10 to Watch in 2019: Bell Tower Green
Bell Tower Green
Favorite book: “A History of Rowan County, North Carolina” by J. Rumple, which in 1753 has the first account of the desire for a commons park in downtown Salisbury
Who would play you in a movie? A combo of Romare Bearden Park in Charlotte and LeBauer Park in Greensboro, but with more trees
What would you want for your last meal? A picnic lunch preferably enjoyed in a new downtown Salisbury park
What is one thing Rowan County community should focus on for 2019? My neighbor, Empire Hotel
Who will you be watching in 2019? The city of Salisbury, both staff and council members
What is your reaction to being named as one of the “10 to Watch”? Truly a breath of fresh air
A gathering space for the community is the goal of the Bell Tower Green project.
A portion of “A History of Rowan County, North Carolina” mentions the need for a downtown Salisbury park, calling it a place “where the inhabitants might resort at will … and refresh themselves by breathing the pure air that comes whispering through the rustling leaves of the trees.”
Jason Walser, board vice president of Bell Tower Green Inc., said the need for a downtown park became particularly apparent after Rowan County’s softball championship.
“There was no area where everyone knew, ‘That’s where you go.’ Like in Charlotte, the Romare Bearden Park is where you go if the Panthers make the playoffs,” Walser said. “It’s for if something good happens.”
Construction on the park is set to begin in the spring, but preparation work has already started.
“Things are happening,” Walser said. “We have drawings happening. We have the design of the fountain happening. Streets are happening. We’re still raising money.”
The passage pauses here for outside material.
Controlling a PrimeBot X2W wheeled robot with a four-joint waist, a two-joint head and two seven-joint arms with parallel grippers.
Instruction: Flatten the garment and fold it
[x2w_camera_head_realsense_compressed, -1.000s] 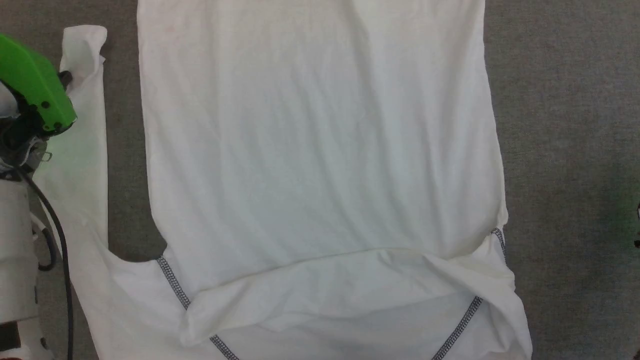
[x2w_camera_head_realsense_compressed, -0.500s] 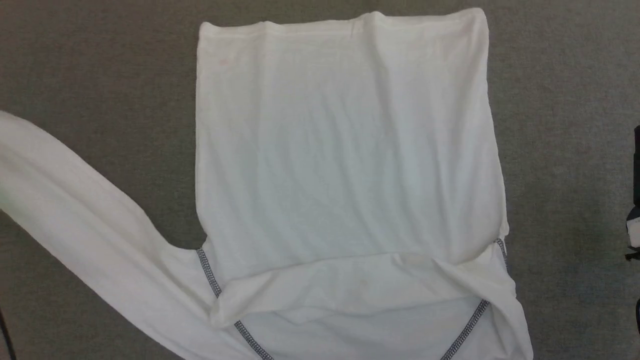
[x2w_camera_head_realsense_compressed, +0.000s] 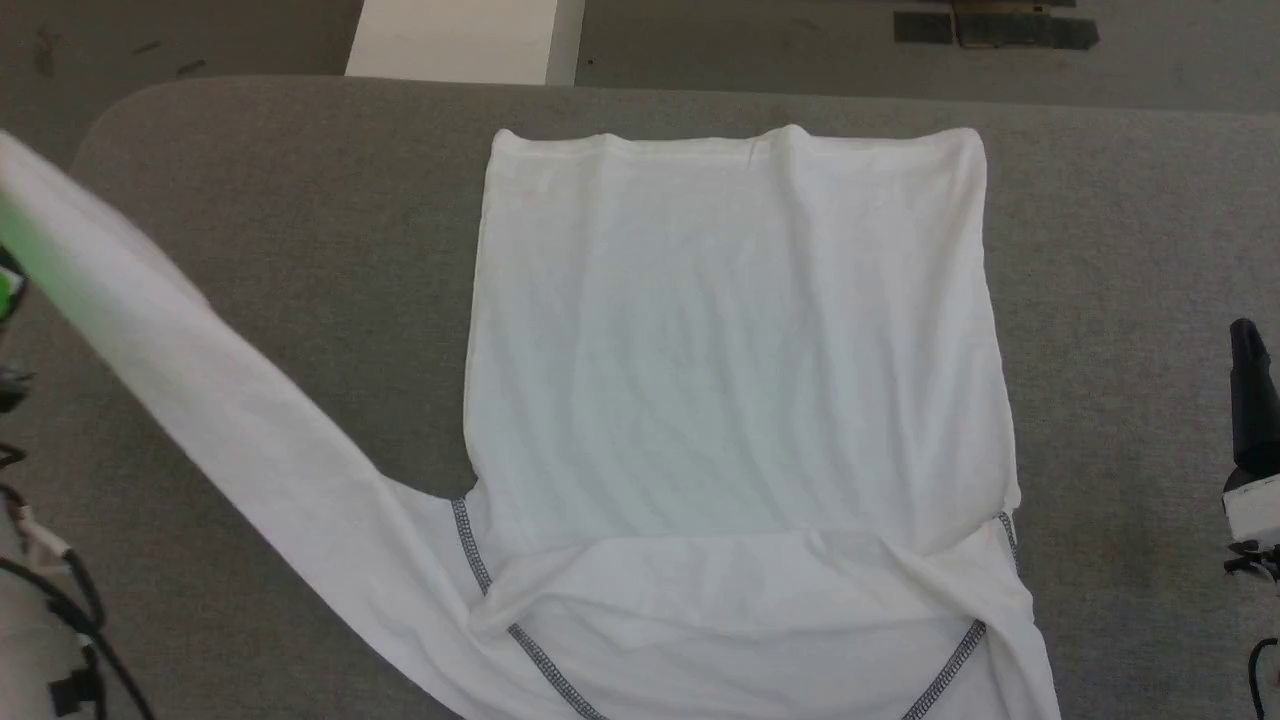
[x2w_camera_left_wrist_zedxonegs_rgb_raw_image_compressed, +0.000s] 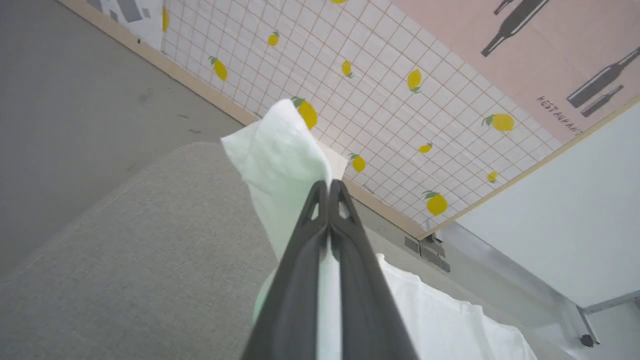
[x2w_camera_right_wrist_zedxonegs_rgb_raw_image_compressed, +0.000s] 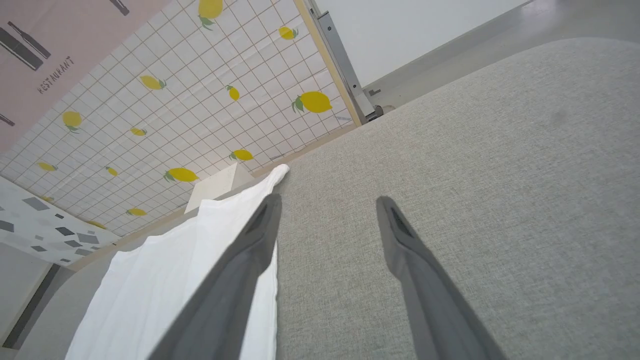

In February, the project’s organizers will return to the Historic Preservation Committee to give updates and deliver materials requested at a previous meeting.
By fall of 2020, Walser said, the park should be fully functioning. The exact time is dependent on factors such as weather — which has slowed construction projects this year — funding and its timing.
“We have a lot to be proud of, but to me the park just brings it all together,” Walser said. “It’s the missing piece, for whatever reason, we’ve never had. We have great parks, just not a downtown park.”
“It’s just going to be a very loved park,” Walser said.